Wörter wie "schwul" oder "homosexuell" tauchen in dem Roman nicht auf. Aber Chirbes schreibt durchaus unverblümt, wo es ihm angemessen scheint. So überlegt der Ich-Erzähler, was Michels Saufkumpane wohl von ihm denken. Vermutlich halten sie ihn für einen perversen Reichen, der ungebildete Proleten fürs Ficken bezahlt und sich an ihrer Armut aufgeilt.
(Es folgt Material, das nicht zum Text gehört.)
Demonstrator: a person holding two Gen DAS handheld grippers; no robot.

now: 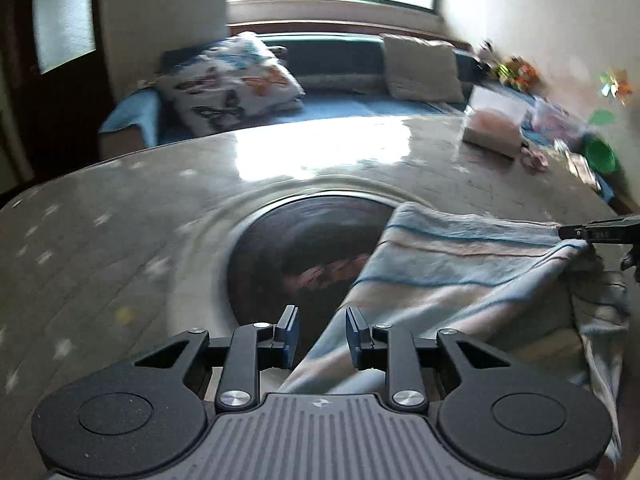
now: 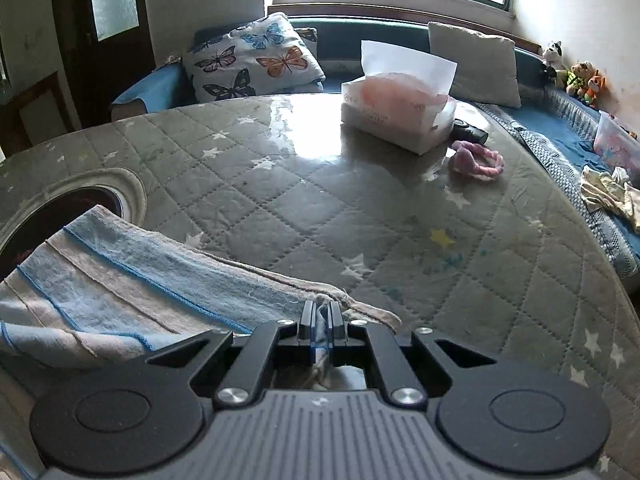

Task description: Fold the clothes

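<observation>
A striped cloth (image 2: 120,280) in pale blue and beige lies on the near left part of the quilted worktop (image 2: 320,208), with one end draped over the round dark opening (image 1: 296,248) set into the worktop's surface.

The right gripper (image 2: 320,320) has its fingers pressed together on the cloth's near right corner, a fold of blue fabric pinched between the pads. In the left wrist view that same gripper enters at the far right edge, holding the corner up so the cloth stretches taut from it.

The left gripper (image 1: 322,336) hangs over the cloth's near left edge with its fingers partly apart; the fabric runs beneath the gap, but the pads do not press on it.

Farther back on the worktop stands a white tissue box (image 2: 396,116) with a sheet of tissue sticking up from its top and a pinkish pack showing through its side. A pink fabric ring (image 2: 476,160) lies just near of the box. At the far right, off the worktop, a clear plastic tub (image 2: 616,144) holds pinkish things too blurred to make out. A butterfly cushion (image 2: 252,60) sits on the blue sofa beyond.
</observation>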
Doch so einfach war es nicht. Für beide Männer war die Liebe zeitweilig ein Glück, ein "warmes Zuhause". Aber lassen sich die Unterschiede in Alter, Klasse, Bildung, Religion und Nation einfach überspringen? Der Erzähler stellt sich unbequeme Fragen. Seine gutbürgerliche Frau Mutter rauschte noch in den Zeiten des Glücks einmal von Madrid aus an. Sie wusste, dass er schwul war – warum hat er ihr Michel nicht vorgestellt? Welche Rolle spielte das Geld in der Beziehung zu Michel? Warum hat er selbst seine steinharte jesuitische Erziehung nie überwinden können, warum konnte er nie loslassen, sich nie hingeben? Michel warf ihm vor, du gibst dich nur her.
Rafael Chirbes setzt einen diffizilen Erinnerungsprozess in Gang; sein Erzähler ist unerbittlich in den Selbstzweifeln und meistens zärtlich in der Annäherung an den Freund. Der Roman endet nicht tröstlich. Auf der letzten Seite schildert der Erzähler, wie Michel sich im Hospital an ihn klammerte. Wie er selbst sich losmachte und ging. Das Buch endet mit diesem Riss; mit einer Schuld, die bleibt. Die Liebe ist kein sicheres Zuhause, das vor den Zumutungen der Welt schützt. Die Liebe ist ein Teil der Welt, von all ihren Widersprüchen geprägt.
Auseinandersetzung mit der eigenen Geschichte
Mit der Frage nach Verantwortung und Schuld ist die Dimension umrissen, die diesen schmalen Roman zu einem herausragenden Stück Literatur macht. Chirbes schreibt unpathetisch, zurückgenommen. Aber in seiner Arbeit des Verstehenwollens kommt eine Unbedingtheit zur Sprache, die ergreift. Und man versteht: Chirbes hat dieses Buch nicht geschrieben, um sein Werk zu erweitern und um den Markt zu bedienen. Der lange Entstehungsprozess deutet vielmehr darauf hin, dass hier die Auseinandersetzung mit einem Teil der eigenen Geschichte geführt werden musste.